WORK TO BE COMPLETED
Reproduce word for word the lines between those holding "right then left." and "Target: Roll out", inclusive, and nothing else from the data below.

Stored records
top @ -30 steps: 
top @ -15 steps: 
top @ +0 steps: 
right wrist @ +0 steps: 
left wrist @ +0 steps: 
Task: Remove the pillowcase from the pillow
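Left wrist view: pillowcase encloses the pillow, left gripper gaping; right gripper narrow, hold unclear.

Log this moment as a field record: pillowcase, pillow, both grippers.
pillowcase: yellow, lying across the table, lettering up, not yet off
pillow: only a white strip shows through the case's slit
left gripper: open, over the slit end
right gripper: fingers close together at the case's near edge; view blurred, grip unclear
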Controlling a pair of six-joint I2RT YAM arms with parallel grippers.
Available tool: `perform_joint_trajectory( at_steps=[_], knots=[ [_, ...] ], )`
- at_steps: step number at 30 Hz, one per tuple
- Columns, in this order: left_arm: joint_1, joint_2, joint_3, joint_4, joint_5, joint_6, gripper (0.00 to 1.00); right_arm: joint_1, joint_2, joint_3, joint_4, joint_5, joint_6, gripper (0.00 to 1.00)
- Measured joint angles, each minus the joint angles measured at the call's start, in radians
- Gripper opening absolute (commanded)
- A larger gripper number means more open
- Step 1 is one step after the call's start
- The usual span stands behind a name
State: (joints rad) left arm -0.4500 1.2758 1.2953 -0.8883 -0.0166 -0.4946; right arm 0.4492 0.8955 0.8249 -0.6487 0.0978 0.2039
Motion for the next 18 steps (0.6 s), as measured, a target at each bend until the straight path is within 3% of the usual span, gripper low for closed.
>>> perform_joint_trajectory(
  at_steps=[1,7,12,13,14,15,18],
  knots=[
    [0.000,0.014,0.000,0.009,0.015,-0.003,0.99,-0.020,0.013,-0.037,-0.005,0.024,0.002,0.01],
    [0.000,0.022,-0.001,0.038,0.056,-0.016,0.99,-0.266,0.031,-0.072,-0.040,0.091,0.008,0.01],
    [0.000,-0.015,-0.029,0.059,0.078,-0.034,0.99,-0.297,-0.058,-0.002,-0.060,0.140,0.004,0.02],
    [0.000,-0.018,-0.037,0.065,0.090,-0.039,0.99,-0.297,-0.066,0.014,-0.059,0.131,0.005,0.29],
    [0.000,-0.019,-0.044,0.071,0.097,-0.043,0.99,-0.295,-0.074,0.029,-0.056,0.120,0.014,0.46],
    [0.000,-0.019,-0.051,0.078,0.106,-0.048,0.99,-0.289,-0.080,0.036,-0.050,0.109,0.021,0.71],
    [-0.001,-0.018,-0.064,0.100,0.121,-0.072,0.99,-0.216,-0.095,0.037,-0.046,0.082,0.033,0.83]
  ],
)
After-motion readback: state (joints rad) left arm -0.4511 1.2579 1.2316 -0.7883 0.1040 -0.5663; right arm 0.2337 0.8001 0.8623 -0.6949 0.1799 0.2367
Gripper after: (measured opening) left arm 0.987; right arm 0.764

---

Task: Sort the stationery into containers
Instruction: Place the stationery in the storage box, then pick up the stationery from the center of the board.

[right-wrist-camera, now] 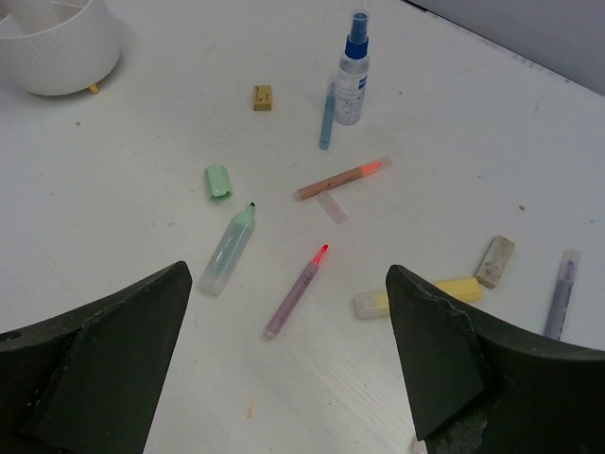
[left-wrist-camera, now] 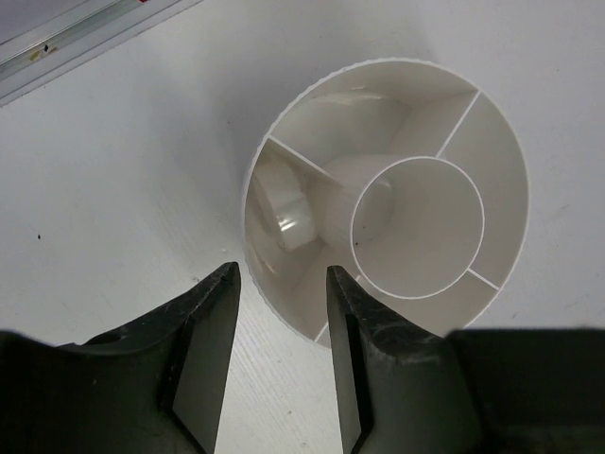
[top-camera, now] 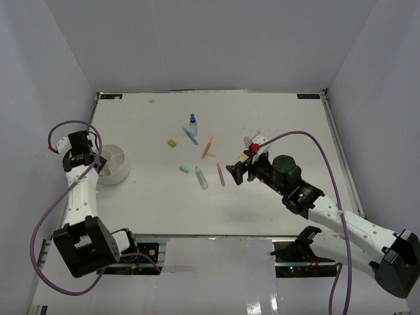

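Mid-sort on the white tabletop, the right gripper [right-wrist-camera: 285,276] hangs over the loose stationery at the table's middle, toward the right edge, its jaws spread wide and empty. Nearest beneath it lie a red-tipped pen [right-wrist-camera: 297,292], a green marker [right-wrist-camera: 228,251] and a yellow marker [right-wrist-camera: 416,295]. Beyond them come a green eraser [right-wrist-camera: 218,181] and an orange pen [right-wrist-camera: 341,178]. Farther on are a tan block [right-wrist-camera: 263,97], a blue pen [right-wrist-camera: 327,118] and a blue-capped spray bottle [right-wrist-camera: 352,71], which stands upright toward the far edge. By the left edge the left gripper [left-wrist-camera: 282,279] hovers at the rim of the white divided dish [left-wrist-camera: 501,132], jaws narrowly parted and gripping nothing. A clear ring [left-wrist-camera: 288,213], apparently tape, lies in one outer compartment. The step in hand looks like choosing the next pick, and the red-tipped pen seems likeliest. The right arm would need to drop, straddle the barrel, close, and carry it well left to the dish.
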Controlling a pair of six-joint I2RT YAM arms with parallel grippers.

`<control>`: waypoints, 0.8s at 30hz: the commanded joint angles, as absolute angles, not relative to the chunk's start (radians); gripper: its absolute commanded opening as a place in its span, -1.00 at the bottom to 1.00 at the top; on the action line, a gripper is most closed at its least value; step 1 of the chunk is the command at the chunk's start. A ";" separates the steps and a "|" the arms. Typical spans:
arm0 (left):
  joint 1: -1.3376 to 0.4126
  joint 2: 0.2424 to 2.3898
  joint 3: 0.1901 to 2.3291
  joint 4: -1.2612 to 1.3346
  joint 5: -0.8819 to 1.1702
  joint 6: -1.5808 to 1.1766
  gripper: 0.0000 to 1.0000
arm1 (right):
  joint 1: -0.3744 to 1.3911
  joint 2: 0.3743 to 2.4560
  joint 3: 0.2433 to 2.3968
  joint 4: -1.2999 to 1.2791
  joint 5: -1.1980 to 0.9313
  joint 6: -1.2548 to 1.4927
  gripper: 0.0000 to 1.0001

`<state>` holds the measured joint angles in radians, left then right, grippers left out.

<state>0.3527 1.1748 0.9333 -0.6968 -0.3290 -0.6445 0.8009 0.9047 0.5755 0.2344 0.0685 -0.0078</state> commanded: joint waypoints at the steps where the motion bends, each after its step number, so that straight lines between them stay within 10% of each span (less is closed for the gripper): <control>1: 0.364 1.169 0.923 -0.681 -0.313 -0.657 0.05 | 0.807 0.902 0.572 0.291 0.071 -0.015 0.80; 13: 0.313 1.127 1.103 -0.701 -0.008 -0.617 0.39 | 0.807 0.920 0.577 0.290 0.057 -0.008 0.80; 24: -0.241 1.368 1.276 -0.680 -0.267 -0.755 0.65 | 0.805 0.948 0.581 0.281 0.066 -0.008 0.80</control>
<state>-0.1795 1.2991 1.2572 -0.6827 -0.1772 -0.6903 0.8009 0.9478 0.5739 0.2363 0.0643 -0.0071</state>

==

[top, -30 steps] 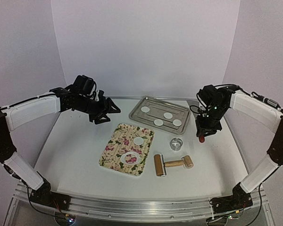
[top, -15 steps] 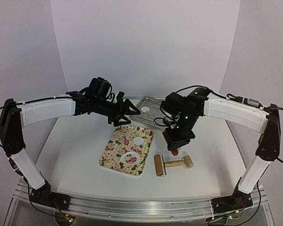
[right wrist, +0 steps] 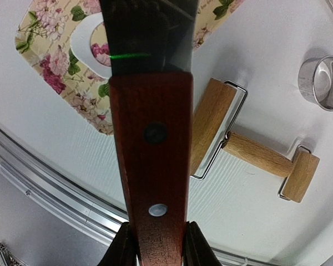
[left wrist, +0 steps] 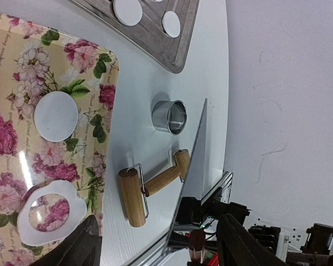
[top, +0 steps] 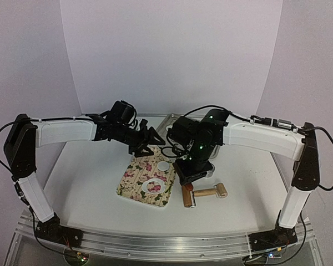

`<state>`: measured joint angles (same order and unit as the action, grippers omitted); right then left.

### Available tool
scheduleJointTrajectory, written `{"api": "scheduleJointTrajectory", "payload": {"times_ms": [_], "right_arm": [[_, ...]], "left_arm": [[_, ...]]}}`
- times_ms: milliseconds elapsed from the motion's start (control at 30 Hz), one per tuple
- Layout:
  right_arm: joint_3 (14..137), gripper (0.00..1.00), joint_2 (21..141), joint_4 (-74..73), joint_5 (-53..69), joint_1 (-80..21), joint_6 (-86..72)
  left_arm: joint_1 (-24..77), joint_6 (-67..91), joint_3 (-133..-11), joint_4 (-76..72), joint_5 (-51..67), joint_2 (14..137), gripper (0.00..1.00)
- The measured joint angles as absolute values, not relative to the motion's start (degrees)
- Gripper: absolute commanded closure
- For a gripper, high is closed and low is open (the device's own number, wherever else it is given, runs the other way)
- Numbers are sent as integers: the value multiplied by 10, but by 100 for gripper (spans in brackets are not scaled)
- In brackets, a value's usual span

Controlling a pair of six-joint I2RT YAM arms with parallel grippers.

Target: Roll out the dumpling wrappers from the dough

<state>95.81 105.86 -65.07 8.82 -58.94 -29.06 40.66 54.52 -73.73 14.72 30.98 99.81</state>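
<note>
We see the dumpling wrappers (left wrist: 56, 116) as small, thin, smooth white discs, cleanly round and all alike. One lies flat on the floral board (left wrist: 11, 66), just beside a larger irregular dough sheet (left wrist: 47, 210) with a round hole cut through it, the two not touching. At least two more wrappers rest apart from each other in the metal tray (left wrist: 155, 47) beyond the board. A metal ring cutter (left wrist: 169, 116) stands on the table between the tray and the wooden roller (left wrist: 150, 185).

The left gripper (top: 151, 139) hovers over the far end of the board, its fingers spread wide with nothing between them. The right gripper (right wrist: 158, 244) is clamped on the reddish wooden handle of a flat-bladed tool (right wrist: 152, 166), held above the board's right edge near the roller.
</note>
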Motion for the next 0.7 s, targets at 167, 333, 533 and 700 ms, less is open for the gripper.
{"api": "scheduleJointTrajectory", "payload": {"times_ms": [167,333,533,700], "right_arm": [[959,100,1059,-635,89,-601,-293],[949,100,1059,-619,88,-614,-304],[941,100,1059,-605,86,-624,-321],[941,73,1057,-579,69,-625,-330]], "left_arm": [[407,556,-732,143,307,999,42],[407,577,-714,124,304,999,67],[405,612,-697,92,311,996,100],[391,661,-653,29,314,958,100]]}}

ANSWER SPACE
`<state>`: measured joint angles (same order and unit as the action, grippers omitted); right then left.

### Available tool
scheduleJointTrajectory, written `{"api": "scheduleJointTrajectory", "payload": {"times_ms": [_], "right_arm": [[_, ...]], "left_arm": [[_, ...]]}}`
- times_ms: milliseconds elapsed from the motion's start (control at 30 Hz), one per tuple
- Layout:
  right_arm: joint_3 (14..137), gripper (0.00..1.00), joint_2 (21..141), joint_4 (-74..73), joint_5 (-53..69), joint_1 (-80..21), joint_6 (-86..72)
  left_arm: joint_1 (-24..77), joint_6 (-67..91), joint_3 (-133..-11), joint_4 (-76..72), joint_5 (-51..67), joint_2 (14..137), gripper (0.00..1.00)
- The measured joint angles as absolute values, not relative to the motion's start (degrees)
- Gripper: absolute commanded closure
- For a gripper, high is closed and low is open (the device's own number, wherever else it is given, runs the other way)
- Numbers are sent as integers: the value multiplied by 10, but by 100 for gripper (spans in brackets are not scaled)
- In brackets, a value's usual span

Controlling a pair of six-joint I2RT YAM arms with parallel grippers.

Target: Roll out the dumpling wrappers from the dough

Work on this exercise is complete.